▶ [YOUR GOAL] Your task is to copy the lines of the data below from the line holding "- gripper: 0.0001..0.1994" through the line holding "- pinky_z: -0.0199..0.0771", inclusive, exactly and with nothing added.
--------------------------------
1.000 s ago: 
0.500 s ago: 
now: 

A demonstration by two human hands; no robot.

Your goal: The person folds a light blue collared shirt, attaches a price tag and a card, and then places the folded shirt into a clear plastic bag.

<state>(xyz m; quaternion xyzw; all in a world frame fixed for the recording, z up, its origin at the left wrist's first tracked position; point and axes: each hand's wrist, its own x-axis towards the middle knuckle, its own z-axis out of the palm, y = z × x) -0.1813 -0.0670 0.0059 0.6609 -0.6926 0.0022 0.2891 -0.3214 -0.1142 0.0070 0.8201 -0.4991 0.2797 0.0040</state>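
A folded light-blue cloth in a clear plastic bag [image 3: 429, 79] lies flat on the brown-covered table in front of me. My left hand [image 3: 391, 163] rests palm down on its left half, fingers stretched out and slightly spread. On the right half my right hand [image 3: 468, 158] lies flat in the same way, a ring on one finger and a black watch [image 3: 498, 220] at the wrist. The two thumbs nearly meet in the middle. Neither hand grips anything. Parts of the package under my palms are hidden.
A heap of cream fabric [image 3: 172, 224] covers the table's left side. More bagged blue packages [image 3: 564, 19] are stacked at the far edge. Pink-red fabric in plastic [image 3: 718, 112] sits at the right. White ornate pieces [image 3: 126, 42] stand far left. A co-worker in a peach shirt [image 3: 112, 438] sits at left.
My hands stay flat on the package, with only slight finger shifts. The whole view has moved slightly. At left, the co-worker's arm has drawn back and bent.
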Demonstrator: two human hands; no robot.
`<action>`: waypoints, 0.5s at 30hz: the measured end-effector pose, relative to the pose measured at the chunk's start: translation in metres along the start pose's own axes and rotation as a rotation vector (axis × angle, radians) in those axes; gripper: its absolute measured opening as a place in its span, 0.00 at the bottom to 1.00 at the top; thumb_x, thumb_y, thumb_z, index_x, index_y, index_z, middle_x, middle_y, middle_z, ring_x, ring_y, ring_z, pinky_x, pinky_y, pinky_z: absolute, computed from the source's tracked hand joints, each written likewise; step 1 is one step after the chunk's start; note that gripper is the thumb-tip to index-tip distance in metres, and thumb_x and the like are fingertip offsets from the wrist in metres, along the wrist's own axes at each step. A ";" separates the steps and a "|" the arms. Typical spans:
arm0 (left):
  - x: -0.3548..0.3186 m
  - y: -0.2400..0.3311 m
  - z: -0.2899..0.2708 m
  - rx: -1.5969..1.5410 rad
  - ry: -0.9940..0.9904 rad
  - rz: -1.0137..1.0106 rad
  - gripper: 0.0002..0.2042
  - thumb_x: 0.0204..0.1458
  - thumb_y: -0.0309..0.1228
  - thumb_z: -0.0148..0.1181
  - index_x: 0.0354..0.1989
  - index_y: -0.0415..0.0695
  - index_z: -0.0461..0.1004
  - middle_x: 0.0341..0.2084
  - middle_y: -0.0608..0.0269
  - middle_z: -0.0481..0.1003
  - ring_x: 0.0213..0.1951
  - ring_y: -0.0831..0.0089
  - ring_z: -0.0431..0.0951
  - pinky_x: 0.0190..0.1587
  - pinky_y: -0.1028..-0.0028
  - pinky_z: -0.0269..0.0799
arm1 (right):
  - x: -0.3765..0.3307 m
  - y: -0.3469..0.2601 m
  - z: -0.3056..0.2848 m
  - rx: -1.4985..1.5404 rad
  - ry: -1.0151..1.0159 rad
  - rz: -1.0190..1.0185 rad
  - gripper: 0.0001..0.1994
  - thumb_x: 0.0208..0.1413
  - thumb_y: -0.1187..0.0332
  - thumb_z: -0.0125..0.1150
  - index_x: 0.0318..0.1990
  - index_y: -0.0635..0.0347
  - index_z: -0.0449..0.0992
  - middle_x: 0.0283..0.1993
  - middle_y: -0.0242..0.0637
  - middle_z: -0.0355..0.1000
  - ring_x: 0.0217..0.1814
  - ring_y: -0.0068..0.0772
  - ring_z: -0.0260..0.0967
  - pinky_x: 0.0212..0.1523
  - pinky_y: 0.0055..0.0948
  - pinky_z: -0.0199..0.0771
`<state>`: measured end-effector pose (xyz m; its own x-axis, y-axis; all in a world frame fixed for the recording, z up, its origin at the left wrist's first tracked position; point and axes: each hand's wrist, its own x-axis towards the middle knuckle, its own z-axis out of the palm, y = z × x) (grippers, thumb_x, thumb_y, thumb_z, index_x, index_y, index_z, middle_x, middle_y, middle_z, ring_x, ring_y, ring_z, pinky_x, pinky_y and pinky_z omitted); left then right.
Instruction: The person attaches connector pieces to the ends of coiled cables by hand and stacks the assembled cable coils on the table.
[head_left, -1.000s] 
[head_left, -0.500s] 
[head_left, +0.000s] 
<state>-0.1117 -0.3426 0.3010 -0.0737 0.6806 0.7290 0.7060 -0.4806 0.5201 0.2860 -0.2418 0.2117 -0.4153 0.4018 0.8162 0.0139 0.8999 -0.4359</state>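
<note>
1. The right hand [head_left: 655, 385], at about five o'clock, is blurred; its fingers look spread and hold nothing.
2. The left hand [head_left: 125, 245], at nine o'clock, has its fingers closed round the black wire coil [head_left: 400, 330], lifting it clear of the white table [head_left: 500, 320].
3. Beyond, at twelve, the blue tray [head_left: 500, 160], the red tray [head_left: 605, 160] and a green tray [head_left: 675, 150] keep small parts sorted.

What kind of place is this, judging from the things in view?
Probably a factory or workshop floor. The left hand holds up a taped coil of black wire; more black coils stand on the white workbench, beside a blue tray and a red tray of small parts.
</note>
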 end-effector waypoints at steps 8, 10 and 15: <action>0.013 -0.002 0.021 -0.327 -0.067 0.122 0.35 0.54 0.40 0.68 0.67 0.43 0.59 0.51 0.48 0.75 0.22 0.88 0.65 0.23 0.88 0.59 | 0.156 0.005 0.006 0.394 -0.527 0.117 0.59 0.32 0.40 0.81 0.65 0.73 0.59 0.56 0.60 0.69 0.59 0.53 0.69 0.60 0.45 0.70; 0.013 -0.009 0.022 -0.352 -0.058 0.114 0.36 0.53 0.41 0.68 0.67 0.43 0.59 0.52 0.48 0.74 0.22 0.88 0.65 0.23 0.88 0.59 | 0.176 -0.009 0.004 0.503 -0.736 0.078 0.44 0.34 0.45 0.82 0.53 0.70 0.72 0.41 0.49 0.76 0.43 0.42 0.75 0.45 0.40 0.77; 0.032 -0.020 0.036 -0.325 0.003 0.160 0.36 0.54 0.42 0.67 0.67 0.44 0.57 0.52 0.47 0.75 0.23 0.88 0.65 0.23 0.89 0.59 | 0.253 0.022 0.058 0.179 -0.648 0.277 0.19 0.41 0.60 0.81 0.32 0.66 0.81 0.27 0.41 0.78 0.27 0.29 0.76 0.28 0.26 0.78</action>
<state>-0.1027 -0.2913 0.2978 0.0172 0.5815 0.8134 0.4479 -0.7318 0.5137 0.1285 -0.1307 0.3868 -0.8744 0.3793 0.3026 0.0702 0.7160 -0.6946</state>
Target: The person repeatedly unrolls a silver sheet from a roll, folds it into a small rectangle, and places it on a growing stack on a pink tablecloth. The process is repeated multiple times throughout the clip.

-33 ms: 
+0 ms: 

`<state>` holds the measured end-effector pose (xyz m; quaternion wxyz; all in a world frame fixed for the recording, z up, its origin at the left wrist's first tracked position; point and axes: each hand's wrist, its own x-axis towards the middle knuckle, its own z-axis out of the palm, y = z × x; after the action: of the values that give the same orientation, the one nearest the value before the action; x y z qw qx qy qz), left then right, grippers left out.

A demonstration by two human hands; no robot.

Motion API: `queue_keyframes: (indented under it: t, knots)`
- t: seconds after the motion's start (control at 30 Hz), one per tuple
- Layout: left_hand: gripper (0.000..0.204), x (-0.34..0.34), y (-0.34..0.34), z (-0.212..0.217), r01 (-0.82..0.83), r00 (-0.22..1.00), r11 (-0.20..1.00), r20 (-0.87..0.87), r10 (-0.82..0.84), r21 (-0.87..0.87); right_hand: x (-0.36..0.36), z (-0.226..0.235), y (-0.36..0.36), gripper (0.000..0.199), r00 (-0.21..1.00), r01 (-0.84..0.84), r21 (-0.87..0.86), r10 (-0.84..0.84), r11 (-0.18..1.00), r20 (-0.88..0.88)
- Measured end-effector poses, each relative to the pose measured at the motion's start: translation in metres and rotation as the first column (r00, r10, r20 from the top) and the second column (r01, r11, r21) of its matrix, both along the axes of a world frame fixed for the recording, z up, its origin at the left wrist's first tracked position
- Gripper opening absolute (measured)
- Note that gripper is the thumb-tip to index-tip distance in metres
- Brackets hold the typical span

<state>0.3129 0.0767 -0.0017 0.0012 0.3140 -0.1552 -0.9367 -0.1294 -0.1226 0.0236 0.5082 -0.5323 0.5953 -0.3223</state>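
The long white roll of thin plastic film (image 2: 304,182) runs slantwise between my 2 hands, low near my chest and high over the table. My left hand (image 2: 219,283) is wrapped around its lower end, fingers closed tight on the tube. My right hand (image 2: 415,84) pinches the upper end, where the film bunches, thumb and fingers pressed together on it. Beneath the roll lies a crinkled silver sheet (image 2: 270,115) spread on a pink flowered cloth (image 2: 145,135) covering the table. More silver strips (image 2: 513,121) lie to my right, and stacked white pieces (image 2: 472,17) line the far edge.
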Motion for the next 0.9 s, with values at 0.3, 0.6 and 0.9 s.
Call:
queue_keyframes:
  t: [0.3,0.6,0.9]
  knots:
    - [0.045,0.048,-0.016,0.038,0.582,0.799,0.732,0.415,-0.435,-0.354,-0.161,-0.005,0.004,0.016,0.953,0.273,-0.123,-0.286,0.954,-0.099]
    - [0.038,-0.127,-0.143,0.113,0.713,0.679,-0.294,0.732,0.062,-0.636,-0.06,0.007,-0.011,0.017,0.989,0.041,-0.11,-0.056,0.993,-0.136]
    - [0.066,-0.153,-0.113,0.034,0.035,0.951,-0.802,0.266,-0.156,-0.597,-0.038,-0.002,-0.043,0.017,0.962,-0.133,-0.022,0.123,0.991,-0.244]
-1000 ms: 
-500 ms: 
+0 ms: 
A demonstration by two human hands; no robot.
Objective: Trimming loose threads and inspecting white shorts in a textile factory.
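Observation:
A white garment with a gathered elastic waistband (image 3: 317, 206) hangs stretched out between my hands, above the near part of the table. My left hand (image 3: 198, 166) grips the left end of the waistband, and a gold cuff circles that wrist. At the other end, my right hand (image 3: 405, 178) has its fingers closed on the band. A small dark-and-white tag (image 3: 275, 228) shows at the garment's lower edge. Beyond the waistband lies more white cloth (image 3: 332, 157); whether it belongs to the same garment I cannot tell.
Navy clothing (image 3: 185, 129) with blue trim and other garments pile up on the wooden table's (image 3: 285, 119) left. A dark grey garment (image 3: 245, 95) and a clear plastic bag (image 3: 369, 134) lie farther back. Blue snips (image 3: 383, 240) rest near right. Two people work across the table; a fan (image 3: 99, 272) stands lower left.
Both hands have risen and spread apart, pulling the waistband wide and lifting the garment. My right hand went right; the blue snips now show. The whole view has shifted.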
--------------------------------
▶ [WRITTEN ANSWER]
  - gripper: 0.0001..0.1994
  - thumb_x: 0.0208..0.1413
  - thumb_y: -0.1187..0.0332
  - thumb_z: -0.0125..0.1150
  - index_x: 0.0318..0.1990
  - index_y: -0.0635..0.0347
  - index_z: -0.0449..0.0992
  - middle_x: 0.0283..0.1993
  - middle_y: -0.0242..0.0637
  - middle_z: -0.0355..0.1000
  - ring_x: 0.0217..0.1814
  - ring_y: -0.0068..0.0772
  - ring_z: -0.0260..0.0967
  - pinky_x: 0.0212..0.1523
  - pinky_y: 0.0055..0.0948
  - pinky_z: -0.0199..0.0771

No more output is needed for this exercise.